▶ TASK OBJECTIVE: The answer is a single figure: how many lines below contain the word "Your".

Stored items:
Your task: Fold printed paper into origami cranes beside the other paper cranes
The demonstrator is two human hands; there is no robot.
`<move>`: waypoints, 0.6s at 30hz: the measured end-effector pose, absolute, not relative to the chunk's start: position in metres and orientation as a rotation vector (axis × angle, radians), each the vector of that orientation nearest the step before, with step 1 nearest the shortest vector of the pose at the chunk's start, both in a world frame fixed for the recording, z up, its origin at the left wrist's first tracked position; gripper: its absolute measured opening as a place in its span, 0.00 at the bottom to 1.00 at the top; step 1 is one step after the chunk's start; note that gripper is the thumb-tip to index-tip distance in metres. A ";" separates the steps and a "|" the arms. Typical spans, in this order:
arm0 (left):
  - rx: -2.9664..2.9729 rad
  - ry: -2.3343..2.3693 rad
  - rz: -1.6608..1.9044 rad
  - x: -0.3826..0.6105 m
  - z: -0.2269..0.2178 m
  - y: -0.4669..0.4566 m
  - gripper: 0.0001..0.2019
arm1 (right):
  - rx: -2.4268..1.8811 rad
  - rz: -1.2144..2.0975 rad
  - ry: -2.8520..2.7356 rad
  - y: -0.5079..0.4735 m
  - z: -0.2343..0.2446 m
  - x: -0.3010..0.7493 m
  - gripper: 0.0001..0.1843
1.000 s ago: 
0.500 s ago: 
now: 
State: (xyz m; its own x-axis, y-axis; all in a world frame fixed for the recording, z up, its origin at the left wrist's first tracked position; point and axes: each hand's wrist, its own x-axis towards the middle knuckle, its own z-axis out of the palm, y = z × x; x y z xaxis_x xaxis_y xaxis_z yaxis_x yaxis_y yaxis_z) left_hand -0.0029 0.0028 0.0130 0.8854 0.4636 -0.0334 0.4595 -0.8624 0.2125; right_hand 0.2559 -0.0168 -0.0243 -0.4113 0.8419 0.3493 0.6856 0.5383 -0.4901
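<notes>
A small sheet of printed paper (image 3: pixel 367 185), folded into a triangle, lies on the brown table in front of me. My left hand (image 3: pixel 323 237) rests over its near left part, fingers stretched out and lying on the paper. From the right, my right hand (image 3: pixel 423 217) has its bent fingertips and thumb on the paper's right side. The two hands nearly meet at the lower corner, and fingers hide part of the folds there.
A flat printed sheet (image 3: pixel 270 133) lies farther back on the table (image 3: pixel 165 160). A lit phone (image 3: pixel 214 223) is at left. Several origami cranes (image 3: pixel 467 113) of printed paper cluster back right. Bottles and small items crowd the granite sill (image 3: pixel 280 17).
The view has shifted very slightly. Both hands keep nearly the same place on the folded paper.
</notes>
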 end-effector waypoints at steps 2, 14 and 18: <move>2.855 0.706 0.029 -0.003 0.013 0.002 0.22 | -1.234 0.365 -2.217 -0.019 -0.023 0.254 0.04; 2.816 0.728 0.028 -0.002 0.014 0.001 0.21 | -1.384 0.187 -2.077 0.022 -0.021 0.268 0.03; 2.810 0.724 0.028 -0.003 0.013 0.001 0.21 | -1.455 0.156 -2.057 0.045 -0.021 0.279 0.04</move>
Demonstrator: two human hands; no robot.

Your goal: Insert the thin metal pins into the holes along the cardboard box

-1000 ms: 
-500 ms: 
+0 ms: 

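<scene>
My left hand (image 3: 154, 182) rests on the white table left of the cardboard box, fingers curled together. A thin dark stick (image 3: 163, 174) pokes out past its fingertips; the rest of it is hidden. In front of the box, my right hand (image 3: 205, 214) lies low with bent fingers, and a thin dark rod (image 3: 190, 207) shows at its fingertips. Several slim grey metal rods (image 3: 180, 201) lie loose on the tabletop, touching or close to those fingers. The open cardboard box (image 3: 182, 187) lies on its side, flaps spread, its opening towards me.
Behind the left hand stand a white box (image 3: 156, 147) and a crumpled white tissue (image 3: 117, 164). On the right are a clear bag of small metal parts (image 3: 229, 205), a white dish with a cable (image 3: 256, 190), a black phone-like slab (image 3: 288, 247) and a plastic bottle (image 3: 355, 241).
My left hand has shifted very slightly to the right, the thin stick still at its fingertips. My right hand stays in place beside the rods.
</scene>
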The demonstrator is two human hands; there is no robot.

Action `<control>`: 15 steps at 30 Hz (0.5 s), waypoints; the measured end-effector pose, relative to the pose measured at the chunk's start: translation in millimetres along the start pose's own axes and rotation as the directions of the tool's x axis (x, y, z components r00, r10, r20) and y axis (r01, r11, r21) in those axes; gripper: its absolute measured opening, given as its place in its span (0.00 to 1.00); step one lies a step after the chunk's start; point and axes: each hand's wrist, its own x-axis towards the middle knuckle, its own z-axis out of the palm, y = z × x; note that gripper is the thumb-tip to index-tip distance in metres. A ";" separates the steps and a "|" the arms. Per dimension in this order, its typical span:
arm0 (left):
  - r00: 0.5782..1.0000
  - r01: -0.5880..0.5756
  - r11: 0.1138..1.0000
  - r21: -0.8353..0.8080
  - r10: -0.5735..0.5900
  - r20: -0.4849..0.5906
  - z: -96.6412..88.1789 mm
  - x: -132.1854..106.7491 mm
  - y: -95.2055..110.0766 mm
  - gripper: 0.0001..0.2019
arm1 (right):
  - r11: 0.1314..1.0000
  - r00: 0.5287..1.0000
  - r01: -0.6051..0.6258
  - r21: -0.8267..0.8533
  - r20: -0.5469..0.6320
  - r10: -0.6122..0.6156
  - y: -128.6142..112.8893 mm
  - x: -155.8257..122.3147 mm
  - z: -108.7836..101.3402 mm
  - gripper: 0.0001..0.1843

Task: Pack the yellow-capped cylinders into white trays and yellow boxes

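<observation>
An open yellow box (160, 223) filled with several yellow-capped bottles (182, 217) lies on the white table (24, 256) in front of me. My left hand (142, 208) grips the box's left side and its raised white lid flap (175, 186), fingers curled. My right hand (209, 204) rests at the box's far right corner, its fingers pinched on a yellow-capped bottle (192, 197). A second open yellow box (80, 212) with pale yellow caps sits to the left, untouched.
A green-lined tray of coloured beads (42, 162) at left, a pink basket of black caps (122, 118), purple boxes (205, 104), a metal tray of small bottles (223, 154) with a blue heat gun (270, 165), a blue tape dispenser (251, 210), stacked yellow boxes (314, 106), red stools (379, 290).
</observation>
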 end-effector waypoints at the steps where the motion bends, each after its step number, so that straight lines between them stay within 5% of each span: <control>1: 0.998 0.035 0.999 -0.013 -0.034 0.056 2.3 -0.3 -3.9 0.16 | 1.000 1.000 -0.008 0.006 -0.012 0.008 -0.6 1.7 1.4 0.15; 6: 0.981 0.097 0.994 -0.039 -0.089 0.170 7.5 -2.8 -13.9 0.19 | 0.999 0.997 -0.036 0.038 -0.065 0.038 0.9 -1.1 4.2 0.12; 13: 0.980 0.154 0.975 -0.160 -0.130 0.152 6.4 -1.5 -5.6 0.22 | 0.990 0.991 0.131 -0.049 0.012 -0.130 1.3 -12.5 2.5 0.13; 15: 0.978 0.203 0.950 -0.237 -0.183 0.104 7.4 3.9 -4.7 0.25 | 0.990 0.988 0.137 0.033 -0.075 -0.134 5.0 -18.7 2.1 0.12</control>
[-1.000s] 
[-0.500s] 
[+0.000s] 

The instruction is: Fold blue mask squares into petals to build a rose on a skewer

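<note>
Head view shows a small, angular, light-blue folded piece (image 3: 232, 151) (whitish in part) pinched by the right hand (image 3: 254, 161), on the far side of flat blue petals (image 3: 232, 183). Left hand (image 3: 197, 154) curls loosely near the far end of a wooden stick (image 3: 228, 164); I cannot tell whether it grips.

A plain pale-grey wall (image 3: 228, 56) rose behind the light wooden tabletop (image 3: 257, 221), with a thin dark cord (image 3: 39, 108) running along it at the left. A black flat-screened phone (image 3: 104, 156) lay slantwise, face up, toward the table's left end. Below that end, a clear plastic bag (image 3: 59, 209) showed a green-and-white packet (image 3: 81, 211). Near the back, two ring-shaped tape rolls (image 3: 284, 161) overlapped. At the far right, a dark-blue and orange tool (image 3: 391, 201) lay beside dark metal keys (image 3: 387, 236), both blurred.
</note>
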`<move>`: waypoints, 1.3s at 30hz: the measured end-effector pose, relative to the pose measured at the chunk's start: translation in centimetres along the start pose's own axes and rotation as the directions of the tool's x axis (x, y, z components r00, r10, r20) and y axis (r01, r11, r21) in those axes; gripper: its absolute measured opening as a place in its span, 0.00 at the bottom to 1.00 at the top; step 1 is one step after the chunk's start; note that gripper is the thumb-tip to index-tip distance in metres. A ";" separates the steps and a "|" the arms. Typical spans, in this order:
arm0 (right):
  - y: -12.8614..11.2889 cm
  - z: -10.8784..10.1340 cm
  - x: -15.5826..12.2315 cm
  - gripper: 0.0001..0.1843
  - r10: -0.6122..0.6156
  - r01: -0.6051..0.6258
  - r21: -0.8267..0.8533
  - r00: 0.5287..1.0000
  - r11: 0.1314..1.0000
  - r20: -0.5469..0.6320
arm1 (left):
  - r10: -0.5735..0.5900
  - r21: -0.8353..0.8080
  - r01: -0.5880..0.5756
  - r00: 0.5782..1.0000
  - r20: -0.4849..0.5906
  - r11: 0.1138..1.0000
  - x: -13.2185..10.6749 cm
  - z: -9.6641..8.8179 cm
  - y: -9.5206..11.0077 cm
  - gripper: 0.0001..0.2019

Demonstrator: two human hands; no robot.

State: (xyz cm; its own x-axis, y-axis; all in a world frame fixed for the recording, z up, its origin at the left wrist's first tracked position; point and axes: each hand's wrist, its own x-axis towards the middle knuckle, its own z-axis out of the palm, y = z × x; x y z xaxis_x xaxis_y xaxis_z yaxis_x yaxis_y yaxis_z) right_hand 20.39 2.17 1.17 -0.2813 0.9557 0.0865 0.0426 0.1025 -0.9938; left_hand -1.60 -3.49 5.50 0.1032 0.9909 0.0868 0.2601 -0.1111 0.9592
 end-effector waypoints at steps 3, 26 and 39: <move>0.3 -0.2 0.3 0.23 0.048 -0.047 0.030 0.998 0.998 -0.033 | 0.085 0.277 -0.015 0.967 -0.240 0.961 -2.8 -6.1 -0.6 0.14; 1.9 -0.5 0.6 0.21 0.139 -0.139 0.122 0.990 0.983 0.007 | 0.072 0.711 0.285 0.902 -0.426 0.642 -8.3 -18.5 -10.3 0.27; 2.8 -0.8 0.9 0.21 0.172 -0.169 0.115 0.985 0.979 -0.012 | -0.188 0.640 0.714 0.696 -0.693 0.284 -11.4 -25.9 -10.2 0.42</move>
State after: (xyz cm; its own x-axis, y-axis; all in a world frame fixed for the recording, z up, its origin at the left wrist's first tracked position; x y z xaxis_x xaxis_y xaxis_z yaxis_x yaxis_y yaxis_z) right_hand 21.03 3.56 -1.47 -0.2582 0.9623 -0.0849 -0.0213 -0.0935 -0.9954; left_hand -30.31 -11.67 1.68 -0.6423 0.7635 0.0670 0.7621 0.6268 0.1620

▶ SOLUTION: 2